> _TASK DESCRIPTION_:
Give the data below again exactly as it stands. Omit the pictures.

──────────────────────────────

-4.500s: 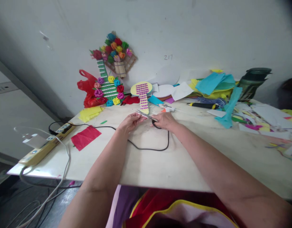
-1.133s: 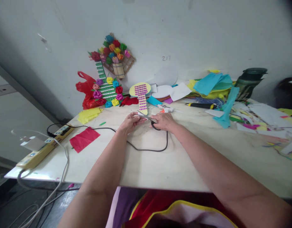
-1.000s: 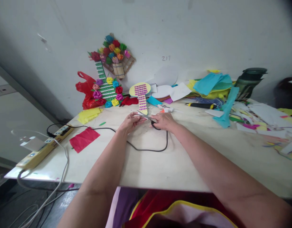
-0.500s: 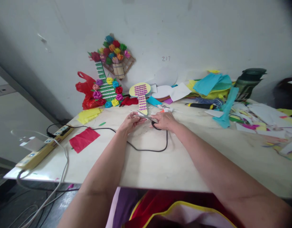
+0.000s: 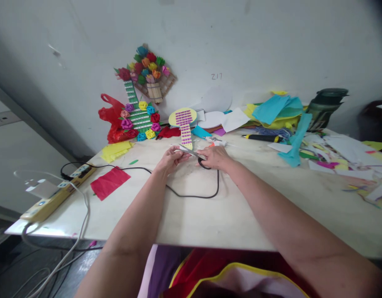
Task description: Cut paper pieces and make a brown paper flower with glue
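Pointing left and slightly away, the scissors [image 5: 192, 152] are clamped in the grip of the right hand [image 5: 217, 158] — their tips at the left hand [image 5: 171, 160], above the counter [image 5: 191, 219] (whether that one pinches anything, I cannot tell).

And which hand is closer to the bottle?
Right: the right hand is left of and in front of the bottle; the left hand is farther left.
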`<action>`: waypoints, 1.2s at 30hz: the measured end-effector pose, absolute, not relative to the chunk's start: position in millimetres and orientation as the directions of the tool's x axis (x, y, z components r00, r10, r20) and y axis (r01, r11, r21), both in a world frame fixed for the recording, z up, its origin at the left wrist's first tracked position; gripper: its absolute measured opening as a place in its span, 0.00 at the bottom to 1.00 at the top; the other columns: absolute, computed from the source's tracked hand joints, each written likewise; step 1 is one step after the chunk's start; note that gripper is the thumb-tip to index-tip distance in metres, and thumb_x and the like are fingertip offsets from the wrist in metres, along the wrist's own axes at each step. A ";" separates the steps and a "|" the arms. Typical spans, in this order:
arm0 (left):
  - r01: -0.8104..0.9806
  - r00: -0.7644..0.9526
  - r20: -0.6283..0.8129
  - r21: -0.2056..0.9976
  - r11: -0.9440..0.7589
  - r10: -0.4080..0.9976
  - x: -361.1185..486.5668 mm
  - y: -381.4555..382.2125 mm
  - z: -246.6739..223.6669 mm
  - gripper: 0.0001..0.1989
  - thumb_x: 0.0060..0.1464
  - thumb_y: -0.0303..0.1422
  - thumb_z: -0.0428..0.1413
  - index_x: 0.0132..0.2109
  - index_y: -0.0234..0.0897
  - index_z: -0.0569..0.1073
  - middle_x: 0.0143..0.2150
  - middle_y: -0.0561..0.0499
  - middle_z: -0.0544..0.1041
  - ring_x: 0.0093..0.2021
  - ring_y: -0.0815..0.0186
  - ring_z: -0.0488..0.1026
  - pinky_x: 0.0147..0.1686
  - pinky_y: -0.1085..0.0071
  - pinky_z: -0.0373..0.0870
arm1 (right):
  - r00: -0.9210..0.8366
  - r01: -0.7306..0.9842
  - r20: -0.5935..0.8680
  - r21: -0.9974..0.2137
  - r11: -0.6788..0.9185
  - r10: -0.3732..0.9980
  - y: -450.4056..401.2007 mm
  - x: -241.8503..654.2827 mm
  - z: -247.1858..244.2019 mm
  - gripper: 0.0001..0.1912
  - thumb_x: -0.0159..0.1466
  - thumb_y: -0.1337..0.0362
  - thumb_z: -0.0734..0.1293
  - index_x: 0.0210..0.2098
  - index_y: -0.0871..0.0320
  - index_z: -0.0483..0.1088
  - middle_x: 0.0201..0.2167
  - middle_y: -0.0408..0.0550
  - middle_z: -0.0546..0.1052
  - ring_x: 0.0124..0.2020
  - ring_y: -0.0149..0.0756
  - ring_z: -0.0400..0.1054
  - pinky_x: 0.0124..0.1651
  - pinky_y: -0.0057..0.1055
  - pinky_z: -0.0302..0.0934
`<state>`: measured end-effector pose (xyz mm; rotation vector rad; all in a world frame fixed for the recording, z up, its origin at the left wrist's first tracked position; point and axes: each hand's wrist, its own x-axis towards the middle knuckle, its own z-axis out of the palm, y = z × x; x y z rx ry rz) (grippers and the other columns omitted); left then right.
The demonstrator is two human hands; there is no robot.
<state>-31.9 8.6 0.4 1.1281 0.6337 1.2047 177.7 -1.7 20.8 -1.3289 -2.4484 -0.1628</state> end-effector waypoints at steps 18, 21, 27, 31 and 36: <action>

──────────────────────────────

> _OUTPUT OF THE EXERCISE_:
-4.500s: 
-1.133s: 
-1.000s: 
-0.500s: 
+0.000s: 
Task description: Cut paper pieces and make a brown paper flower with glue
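Pointing left and slightly away, the scissors [image 5: 192, 152] are clamped in the grip of the right hand [image 5: 217, 158] — their tips at the left hand [image 5: 171, 160], above the counter [image 5: 191, 219] (whether that one pinches anything, I cannot tell).

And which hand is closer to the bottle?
Right: the right hand is left of and in front of the bottle; the left hand is farther left.
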`<action>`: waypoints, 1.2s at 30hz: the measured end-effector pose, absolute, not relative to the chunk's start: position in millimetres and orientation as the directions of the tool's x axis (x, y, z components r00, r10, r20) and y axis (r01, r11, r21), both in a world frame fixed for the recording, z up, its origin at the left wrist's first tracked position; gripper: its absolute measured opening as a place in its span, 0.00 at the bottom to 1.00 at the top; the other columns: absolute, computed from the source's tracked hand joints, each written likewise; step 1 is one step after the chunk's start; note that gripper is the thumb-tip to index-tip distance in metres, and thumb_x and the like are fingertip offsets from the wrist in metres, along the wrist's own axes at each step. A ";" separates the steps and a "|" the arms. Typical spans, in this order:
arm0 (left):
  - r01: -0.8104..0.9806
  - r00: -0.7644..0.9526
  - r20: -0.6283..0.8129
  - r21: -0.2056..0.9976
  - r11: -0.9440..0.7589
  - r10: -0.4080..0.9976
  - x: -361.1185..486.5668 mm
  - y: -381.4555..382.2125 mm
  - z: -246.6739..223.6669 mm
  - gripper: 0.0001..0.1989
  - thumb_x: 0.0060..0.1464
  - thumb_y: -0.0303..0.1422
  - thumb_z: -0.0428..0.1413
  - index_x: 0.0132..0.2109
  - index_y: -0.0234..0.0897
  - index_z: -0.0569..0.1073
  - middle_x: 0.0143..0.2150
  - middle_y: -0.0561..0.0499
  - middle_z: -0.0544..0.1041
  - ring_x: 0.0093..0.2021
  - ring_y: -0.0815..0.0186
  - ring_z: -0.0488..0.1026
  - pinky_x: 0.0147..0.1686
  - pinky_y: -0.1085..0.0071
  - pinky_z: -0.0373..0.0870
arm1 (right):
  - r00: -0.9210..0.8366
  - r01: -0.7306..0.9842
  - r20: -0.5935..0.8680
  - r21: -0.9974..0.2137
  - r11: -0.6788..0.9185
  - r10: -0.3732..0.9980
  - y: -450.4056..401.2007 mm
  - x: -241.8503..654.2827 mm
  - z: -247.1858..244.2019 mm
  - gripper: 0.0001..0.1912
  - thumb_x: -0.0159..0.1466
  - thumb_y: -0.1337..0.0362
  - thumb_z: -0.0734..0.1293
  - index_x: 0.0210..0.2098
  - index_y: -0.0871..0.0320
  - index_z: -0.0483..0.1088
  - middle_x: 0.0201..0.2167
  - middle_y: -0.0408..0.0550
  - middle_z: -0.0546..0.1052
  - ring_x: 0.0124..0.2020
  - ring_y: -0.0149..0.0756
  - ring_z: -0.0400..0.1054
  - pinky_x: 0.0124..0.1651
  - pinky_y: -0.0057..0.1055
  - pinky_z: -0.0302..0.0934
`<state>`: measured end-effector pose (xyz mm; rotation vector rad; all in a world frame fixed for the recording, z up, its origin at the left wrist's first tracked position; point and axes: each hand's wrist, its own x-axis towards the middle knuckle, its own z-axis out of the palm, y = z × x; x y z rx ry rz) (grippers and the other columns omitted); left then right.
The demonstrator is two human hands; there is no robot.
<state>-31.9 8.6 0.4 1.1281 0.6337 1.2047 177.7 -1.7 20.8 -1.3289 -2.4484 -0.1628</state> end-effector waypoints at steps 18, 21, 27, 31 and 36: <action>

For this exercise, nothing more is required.